_Required work_.
Quote verbatim the span of lines that begins the listing below and closes with the line containing "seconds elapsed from".
┌──
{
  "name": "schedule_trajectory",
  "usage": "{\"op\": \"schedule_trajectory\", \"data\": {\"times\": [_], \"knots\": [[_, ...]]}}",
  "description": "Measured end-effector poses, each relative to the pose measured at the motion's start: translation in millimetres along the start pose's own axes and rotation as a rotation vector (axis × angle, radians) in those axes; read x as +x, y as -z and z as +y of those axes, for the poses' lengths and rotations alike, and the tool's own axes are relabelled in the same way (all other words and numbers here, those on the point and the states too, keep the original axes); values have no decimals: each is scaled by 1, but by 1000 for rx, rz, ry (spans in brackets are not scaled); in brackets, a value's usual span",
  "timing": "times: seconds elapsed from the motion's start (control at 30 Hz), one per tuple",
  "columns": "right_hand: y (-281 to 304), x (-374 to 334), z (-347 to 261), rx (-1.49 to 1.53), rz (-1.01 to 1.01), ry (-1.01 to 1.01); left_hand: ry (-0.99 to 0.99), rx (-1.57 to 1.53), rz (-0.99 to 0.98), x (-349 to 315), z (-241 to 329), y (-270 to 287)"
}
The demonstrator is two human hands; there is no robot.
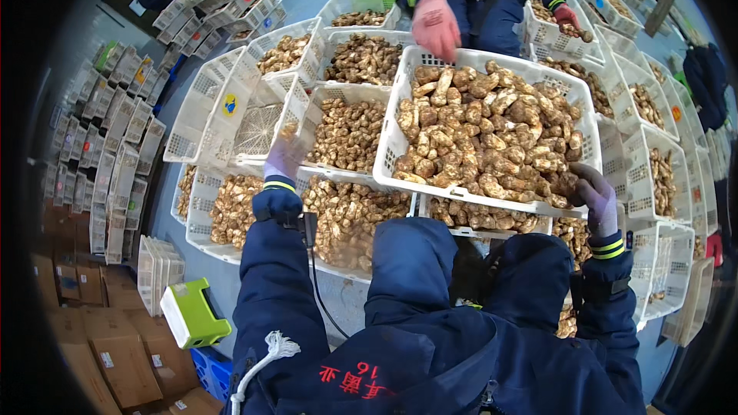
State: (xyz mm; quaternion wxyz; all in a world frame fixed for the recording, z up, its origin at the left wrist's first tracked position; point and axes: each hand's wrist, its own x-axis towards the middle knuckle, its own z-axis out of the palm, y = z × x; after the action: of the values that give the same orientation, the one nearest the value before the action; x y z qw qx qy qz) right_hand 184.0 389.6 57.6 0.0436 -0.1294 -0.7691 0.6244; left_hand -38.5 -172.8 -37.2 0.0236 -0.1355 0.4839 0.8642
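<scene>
A large white plastic crate (388, 165), heaped with brown-and-white mushrooms (492, 131), sits raised on other crates before me. At its near right corner my right hand (598, 198), in a pale purple glove with dark, soiled fingers, is closed round a mushroom at the edge of the heap. My left hand (284, 160), in a similar glove, hangs over the crate rims at the left, beside a nearly empty white crate (260, 129). Its fingers are smeared by motion, so its hold cannot be told. Below it lie crates of smaller mushrooms (350, 134).
Across from me a co-worker's pink-gloved hand (437, 24) touches the big crate's far rim; their other hand (567, 18) holds mushrooms over a crate. Stacked white crates (115, 177) and cardboard boxes (127, 353) stand left, near a green-and-white box (194, 313). More crates (661, 261) line the right.
</scene>
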Motion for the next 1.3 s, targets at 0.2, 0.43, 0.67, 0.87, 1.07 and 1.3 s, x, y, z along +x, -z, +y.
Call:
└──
_Task result_.
{
  "name": "schedule_trajectory",
  "usage": "{\"op\": \"schedule_trajectory\", \"data\": {\"times\": [_], \"knots\": [[_, ...]]}}",
  "description": "Measured end-effector poses, each relative to the pose measured at the motion's start: translation in millimetres along the start pose's own axes and rotation as a rotation vector (axis × angle, radians) in those axes; read x as +x, y as -z and z as +y of those axes, for the poses' lengths and rotations alike, and the tool's own axes are relabelled in the same way (all other words and numbers here, those on the point and the states too, keep the original axes); values have no decimals: each is scaled by 1, but by 1000 for rx, rz, ry (spans in brackets are not scaled); in brackets, a value's usual span",
  "timing": "times: seconds elapsed from the motion's start (control at 30 Hz), one per tuple",

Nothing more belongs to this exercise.